There are at least some signs that Cheap And Happy is the most promising trend in entertainment at the moment. It's not the only thing that gets people excited — witness the great anticipation of the sure-to-be-bleak Battlestar Galactica finale on Friday — but Cheap And Happy is on a roll.
Take Dancing With The Stars. (Please.) Most shows do not thrive in their eighth seasons. They tend to at least show some signs of age. Instead, this relentlessly upbeat dance/variety show, which has a lot in common with all the relentlessly upbeat variety shows of the past, had its highest-rated premiere ever last week.
Cable is on the rise, choices are expanding, networks are struggling, and...more people than ever are watching the years-old Dancing With The Stars.

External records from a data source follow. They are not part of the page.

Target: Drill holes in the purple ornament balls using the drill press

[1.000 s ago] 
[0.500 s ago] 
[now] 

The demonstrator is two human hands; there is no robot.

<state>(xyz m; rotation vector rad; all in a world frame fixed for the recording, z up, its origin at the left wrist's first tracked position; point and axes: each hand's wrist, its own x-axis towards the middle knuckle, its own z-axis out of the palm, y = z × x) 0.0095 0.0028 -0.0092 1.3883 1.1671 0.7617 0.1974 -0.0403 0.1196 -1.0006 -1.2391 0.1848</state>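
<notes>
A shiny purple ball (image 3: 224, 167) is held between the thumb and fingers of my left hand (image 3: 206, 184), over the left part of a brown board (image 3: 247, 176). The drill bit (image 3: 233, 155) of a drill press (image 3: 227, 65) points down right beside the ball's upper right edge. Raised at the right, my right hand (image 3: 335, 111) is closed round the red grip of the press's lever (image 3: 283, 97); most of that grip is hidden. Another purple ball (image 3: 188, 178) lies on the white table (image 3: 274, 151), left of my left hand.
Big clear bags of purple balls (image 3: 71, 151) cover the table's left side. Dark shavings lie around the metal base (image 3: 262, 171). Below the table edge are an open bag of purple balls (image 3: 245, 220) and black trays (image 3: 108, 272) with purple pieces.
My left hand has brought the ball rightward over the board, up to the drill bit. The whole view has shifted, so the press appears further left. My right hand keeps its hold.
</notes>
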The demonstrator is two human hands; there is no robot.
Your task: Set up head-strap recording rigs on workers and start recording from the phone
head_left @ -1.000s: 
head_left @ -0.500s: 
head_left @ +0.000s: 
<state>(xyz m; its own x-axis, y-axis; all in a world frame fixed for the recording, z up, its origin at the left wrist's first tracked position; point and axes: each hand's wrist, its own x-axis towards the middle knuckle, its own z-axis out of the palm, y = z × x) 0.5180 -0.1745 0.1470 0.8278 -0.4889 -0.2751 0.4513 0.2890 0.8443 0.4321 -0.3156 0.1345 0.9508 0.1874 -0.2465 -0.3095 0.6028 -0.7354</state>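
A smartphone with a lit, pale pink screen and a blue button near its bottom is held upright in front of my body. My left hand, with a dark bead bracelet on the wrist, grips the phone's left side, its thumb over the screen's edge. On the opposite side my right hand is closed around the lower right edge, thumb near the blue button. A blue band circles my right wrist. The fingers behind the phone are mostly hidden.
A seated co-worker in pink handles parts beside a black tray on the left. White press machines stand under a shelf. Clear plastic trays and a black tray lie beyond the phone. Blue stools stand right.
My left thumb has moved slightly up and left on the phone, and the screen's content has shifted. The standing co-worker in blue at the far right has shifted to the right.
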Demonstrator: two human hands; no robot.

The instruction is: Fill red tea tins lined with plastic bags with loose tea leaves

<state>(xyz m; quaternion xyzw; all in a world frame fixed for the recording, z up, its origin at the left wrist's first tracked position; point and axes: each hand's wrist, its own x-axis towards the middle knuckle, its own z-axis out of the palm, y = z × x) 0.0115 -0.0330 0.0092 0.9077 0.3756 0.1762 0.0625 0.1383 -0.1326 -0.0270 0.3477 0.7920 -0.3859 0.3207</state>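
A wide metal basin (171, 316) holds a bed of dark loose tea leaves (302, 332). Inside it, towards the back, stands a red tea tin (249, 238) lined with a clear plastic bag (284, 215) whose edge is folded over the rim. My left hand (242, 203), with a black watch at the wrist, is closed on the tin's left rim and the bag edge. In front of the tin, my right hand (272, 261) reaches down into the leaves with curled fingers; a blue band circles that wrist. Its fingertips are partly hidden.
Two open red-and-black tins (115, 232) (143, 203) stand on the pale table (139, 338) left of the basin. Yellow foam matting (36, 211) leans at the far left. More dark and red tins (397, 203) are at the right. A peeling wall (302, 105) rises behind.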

Contrast that with the fate of Watchmen, a moderately reviewed film that had a huge opening among eager fans but has failed to capture the attention of the public at large.
Sure, you say, we live in the age of perky reality television; isn't that the story of the last ten years? It might be, but there's one current moneymaker that has its roots in such old-fashioned media that it sure seems like a peek at the national mood.
The surprise moneymaker, after the jump...
You know what's turning a profit even though it has absolutely nothing to do with new media? Romance novels. Cheap And Happy. It doesn't get much Cheaper, in fact, or much more reliably Happy...at least by the end.
Not for nothing, but for people who already have even broadcast television available to them, Dancing costs nothing and Watchmen costs probably at least eight or nine dollars a person — and that's before you add the absurdly priced concessions. Romance novels cost a handful of dollars and don't require a special trip to the bookstore; they're at the grocery store, or at Target, or at Walmart.
Interestingly, people are still going to the movies, and it's not like everything that's doing well is cheerful — hello, Taken! But while Taken and Gran Torino may not say life is easy, they go down easy; strong-dad thrillers and Clint Eastwood hind-whoopings offer an escapism of their own, in a way that dark comics do not.
Similarly, whether "Happy" works depends on the kind of happy: as many have noted, the poorly received Confessions Of A Shopaholic plays completely differently in current times than it did when fighting debt could plausibly be described as a plucky challenge for an upbeat heroine and not the very thing nobody really wants to spend all day thinking about.
Trends are always easiest to spot after the fact, and we live in a culture far too splintered for there to be such a thing as What We're Liking Right Now, but it looks like a good moment to be in the business of easily digestible stuff — entertainment to wind down to, one might call it.